А круглолицый уже выталкивал меня из здания, уже тащил к воротам:

– Ну все, давай, иди бутылки собирай или как там еще вы, профессора, на жизнь зарабатываете. Мы за тобой будем присматривать. Если деньги раньше наберешь – узнаем, сами на тебя выйдем. Как ты понимаешь, ты у нас – как на ладони. Только не тяни, слышишь? А то как бы не успеть к воскресенью! Зона – она кому мать родна, а кому вроде тебя и хребет может переломать. Там таких, тощих, знаешь как! Так что давай, все, пошел!

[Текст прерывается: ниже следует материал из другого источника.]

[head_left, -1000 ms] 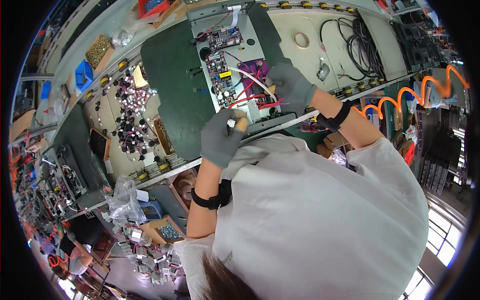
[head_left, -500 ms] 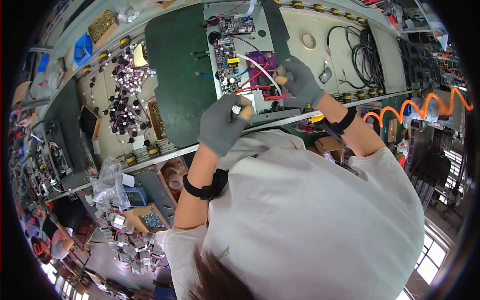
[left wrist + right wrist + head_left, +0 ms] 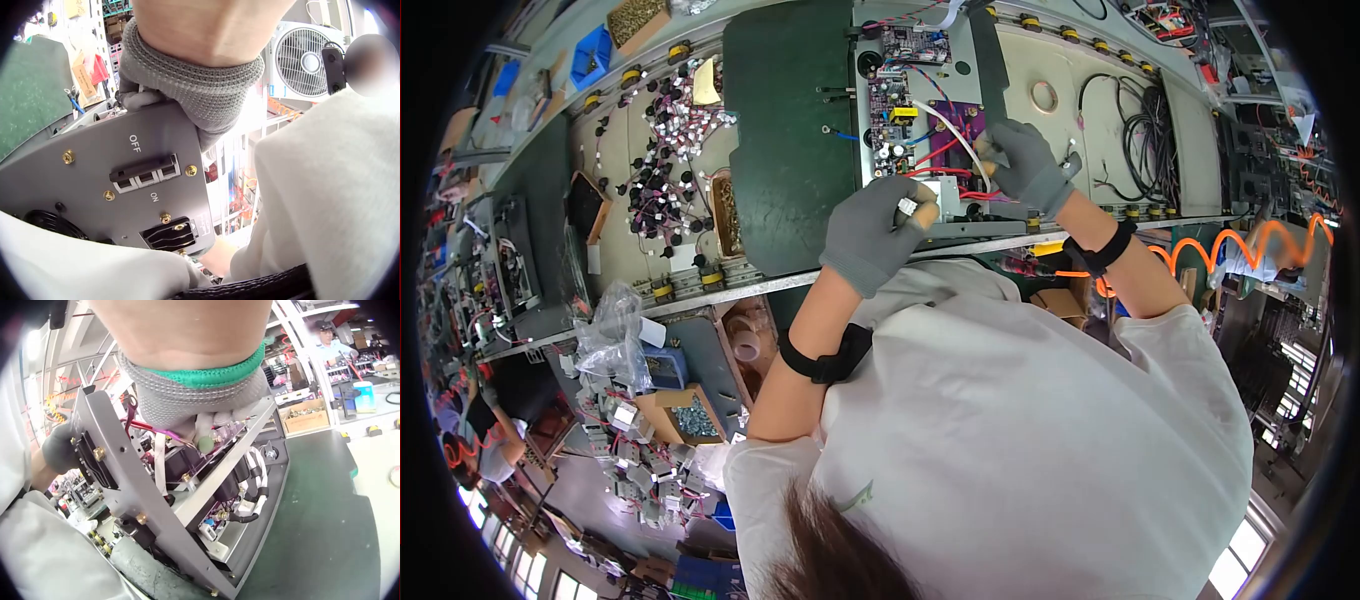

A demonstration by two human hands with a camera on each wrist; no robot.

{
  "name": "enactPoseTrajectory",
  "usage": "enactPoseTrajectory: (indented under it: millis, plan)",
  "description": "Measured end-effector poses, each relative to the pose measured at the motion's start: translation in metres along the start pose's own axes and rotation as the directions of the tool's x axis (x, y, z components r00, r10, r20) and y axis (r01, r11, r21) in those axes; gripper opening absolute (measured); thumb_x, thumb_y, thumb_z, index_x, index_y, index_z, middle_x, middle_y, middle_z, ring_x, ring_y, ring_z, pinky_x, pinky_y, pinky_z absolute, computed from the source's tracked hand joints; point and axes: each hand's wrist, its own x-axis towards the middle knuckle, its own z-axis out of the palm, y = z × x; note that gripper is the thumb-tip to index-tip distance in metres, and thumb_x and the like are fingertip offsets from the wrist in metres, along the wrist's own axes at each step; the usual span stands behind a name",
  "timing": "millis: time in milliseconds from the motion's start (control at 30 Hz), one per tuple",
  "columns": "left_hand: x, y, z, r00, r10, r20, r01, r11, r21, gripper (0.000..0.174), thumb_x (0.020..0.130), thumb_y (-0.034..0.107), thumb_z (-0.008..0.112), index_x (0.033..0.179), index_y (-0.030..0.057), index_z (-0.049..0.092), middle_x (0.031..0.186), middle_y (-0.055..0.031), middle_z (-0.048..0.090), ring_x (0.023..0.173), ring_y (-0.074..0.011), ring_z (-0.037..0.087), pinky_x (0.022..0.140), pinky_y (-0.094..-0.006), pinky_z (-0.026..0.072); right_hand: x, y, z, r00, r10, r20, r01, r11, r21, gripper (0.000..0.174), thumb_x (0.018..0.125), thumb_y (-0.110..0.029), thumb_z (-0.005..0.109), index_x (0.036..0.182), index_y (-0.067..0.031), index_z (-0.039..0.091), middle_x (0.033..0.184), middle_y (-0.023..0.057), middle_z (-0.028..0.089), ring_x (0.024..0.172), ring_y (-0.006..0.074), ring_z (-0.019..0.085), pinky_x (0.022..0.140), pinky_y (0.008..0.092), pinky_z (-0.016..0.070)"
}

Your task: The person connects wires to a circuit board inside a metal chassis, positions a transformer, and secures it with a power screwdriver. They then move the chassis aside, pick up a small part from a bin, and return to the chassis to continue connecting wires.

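Note:
An open grey metal chassis [image 3: 920,60] with circuit boards, a purple board [image 3: 948,138] and red and white wires lies on a green mat [image 3: 790,130]. My gloved left hand [image 3: 910,212] pinches a small white connector [image 3: 907,207] at the chassis's near edge. In the left wrist view that hand [image 3: 181,81] sits at the top of the front panel [image 3: 94,156], above its OFF/ON switch [image 3: 147,178]. My gloved right hand [image 3: 988,152] pinches the wires beside the purple board. The right wrist view shows its fingers [image 3: 200,434] on a red wire [image 3: 147,427] over that board [image 3: 232,432].
Many small black and white parts [image 3: 655,170] lie left of the mat. A coil of black cable [image 3: 1135,140] and a tape ring [image 3: 1044,97] lie to the right. An orange coiled hose [image 3: 1230,245] hangs at the right. Boxes of screws [image 3: 690,415] sit below the bench.
The head view has shifted, so the chassis sits higher and further right in the frame. Both hands keep their places and holds on the chassis.

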Motion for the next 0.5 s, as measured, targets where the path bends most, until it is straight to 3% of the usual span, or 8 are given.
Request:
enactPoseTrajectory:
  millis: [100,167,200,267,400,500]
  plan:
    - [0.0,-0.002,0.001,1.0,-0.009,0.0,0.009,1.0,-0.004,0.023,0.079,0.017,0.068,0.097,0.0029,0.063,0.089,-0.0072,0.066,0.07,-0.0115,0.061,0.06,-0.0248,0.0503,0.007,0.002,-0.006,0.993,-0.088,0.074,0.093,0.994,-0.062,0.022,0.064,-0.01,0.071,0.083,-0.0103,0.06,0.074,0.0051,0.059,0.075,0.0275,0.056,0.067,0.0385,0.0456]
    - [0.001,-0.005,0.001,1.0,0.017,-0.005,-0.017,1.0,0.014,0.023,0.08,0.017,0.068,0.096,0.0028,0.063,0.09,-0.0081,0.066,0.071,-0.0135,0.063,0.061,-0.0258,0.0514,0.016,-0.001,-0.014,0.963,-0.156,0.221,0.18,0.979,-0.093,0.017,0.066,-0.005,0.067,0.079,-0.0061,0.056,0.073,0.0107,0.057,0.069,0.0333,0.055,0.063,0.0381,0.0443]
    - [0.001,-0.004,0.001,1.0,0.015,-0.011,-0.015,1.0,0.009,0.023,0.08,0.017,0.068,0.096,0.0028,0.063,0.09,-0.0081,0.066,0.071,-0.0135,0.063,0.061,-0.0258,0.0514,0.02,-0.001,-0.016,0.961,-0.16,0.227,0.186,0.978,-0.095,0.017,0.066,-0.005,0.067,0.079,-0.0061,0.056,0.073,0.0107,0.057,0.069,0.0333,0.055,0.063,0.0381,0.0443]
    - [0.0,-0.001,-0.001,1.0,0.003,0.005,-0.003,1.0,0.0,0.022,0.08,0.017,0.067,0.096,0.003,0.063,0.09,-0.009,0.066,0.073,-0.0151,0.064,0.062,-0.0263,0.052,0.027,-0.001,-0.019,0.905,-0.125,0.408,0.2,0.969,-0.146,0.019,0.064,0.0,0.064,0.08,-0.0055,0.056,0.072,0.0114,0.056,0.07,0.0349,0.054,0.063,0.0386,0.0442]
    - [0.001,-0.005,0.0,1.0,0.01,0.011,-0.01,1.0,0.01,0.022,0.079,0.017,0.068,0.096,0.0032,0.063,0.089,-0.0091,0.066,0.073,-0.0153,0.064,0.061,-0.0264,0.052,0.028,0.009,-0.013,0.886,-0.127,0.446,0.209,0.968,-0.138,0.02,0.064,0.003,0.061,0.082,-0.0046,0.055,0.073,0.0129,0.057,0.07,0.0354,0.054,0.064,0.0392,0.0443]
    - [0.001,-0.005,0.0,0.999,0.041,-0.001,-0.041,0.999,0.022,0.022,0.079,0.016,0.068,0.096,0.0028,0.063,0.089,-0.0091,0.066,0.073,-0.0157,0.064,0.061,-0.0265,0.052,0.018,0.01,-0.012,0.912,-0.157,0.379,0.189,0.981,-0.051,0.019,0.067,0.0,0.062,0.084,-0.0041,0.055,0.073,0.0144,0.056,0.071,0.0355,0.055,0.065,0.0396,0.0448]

Ворота распахнулись, и прямо за ними оказалось ждущее меня такси, и, усевшись в него, я не знал, куда теперь двигать, и попросил на Копьевский переулок, надо ведь было забрать то, что осталось от «Розенбаума». Приехав туда, я обнаружил, что давшей течь груды металла, лежащей в россыпи стекла, уже нет, осталась только маслянистая лужа и неубранное стекло, которое может лежать теперь тут, в самом центре Москвы, неделю, месяц, – пока его не смоет дождем. Дорожные службы убрали оба хладных трупа, похоже изрядно при этом веселясь: особь из низшего отряда так изуродовала венец эволюции отряда высшего, как смешно! Я же скорбел о «Розенбауме», скорбел по-настоящему, вспоминая его дерматиновый салон с прорвавшимися швами водительского сиденья, игрушечную, как будто собранную из детского конструктора, коробку передач.

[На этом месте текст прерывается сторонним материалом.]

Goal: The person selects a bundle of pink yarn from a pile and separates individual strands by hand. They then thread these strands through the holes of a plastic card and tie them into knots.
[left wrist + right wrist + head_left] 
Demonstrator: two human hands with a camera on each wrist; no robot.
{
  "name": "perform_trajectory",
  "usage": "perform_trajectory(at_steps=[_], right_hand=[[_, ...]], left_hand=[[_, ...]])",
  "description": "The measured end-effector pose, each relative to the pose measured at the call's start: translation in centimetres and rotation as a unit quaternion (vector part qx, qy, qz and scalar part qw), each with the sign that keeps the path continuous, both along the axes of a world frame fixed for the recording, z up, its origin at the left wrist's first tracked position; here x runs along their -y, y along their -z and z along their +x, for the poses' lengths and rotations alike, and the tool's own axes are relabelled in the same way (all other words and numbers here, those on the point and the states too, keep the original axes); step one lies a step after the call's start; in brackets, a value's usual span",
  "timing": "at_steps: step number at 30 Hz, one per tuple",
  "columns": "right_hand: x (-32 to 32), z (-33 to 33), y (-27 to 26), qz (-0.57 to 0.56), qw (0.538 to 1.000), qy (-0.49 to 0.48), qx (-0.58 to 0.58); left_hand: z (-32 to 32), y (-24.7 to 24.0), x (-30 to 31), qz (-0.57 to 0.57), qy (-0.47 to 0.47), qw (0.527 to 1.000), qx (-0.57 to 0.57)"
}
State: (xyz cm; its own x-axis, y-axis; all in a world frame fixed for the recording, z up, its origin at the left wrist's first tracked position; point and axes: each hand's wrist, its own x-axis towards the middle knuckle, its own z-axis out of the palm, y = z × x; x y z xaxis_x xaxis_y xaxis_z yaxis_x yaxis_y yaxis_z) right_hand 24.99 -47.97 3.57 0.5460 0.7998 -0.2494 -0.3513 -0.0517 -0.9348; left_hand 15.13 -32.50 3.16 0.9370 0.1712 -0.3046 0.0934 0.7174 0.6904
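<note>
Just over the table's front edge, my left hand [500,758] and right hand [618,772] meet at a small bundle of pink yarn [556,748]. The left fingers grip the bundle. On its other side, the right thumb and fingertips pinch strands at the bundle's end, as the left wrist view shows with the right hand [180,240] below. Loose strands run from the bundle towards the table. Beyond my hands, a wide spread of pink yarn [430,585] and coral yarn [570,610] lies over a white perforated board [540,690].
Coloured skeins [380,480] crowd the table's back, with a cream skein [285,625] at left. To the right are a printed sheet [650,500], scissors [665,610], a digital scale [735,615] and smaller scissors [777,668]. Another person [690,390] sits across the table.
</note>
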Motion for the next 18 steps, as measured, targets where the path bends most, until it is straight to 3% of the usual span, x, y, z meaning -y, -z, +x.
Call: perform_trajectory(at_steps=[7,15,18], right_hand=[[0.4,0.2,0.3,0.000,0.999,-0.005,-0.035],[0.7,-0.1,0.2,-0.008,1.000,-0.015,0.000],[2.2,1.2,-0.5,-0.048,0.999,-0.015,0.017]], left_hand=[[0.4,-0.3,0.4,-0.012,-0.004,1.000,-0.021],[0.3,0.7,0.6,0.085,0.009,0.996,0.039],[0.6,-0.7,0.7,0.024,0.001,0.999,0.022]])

Набрав номер ГИБДД, я выяснил, что останки оттранспортированы на штрафную стоянку и что сутки лежания в этом морге стоят больше, чем сами «розенбаумовы» останки, и денег на то, чтобы заплатить за первую ночевку там у меня хватало, но как его забрать оттуда? Как оплатить эвакуатор? И куда везти? И я – махнул рукой на мертвого старичка, махнул с камнем на сердце, махнул, чувствуя, что совершаю подлость, и оправдывая себя тем, что моя собственная ситуация куда хуже. И оказался я в ней в том числе из-за того, что он не сумел затормозить. И вообще – через пять дней я буду уже в СИЗО, ожидая направления по этапу, так что стоит ли теперь переживать из-за разбитой машины? Да пребудет она вечно в этом милицейском морге, пока трубы автомобильного Страшного суда не воскресят ее!

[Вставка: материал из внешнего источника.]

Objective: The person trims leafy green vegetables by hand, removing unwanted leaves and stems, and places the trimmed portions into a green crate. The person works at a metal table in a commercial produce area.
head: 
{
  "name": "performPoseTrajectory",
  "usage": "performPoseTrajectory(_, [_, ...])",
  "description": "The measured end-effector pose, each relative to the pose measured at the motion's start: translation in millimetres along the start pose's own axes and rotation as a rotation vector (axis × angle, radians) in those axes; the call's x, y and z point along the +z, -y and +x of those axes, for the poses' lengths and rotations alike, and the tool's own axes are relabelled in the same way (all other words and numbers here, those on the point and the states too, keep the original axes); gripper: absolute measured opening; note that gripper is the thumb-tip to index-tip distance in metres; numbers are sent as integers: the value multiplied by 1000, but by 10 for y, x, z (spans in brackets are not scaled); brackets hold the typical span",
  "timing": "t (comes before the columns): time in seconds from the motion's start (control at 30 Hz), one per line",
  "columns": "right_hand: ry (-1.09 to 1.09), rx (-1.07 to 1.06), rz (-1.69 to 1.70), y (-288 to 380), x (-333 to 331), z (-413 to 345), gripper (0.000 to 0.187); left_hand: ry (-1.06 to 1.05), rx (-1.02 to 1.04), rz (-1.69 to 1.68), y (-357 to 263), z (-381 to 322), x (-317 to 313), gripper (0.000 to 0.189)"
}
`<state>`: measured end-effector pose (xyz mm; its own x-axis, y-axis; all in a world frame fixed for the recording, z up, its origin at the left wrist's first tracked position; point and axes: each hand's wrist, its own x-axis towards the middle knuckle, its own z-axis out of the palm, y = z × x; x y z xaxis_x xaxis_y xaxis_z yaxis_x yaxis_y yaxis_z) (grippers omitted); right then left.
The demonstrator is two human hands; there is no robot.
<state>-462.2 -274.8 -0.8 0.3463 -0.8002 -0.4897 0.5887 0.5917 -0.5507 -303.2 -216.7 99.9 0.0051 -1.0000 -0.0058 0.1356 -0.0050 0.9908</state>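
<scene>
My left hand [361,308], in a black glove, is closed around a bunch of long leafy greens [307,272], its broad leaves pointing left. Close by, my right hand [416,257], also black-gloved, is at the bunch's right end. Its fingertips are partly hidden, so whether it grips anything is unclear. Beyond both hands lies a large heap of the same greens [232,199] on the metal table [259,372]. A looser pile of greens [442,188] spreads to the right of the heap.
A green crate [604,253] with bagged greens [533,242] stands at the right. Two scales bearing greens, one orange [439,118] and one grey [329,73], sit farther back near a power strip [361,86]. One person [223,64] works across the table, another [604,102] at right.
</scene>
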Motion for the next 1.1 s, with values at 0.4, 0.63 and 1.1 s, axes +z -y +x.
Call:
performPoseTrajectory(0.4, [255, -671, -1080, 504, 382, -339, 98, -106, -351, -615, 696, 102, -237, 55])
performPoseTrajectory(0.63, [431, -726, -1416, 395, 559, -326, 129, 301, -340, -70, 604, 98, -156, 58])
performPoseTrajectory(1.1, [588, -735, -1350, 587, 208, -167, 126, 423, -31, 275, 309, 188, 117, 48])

Почтив память деда минутой молчания у места смерти, я двинул к Останкину. Была поздняя ночь, транспорт уже не ходил, и подле меня то и дело останавливались бомбилы, норовящие тормознуть поэффектней, резануть посильней и еще на тротуар заскочить прямо перед твоим носом: «Куда едем, паря?» Но я делал вялый жест, показывающий крайнюю степень опустошенности – во всех смыслах этого слова, включая финансовый, и они мчались дальше, лихие, наглые, – тараканы ночного мегаполиса, а я в этом случае был пищевым отбросом, неполезным даже для тараканов. И до дома было километров десять, полночи хода, а ноги уже еле двигались. Однако деньги теперь стоило экономить – я хотел оставить тебе что-нибудь, перед тем как оставить на пять лет. Но нет, вру я, Оля: не понял я еще в этот момент, что меня действительно посадят. Не готовился я к тюрьме, не строил планы, нет, здесь я просто инстинктивно чувствовал, что деньги мне лучше не тратить, вдруг я найду где-нибудь 47 тысяч 300 долларов и до нужных 50 тысяч останется вполне-таки наскребаемая по сусекам сумма – и обидно будет не наскрести из-за того, что проехал на чудовищно дорогом ночном таракане до пятиэтажки, где все равно тебя пока нет, ты работаешь в ночь в своих «Курилах». На одной десятой пути, когда стало вдруг очень жалко себя (какое-то принципиально новое чувство), рядом остановился неосвещенный автобус с табличкой «в парк» и распахнулась дверь, и водитель громко крикнул: «Куда тебе, друг»? Я ответил и сказал, что денег нет, но он кивнул на пустой салон, и рванул вперед, и выдавил за всю дорогу только: «Мне вообще-то не по пути, но ничего, довезу». И кто-нибудь после этого скажет, что в Москве нет хороших людей?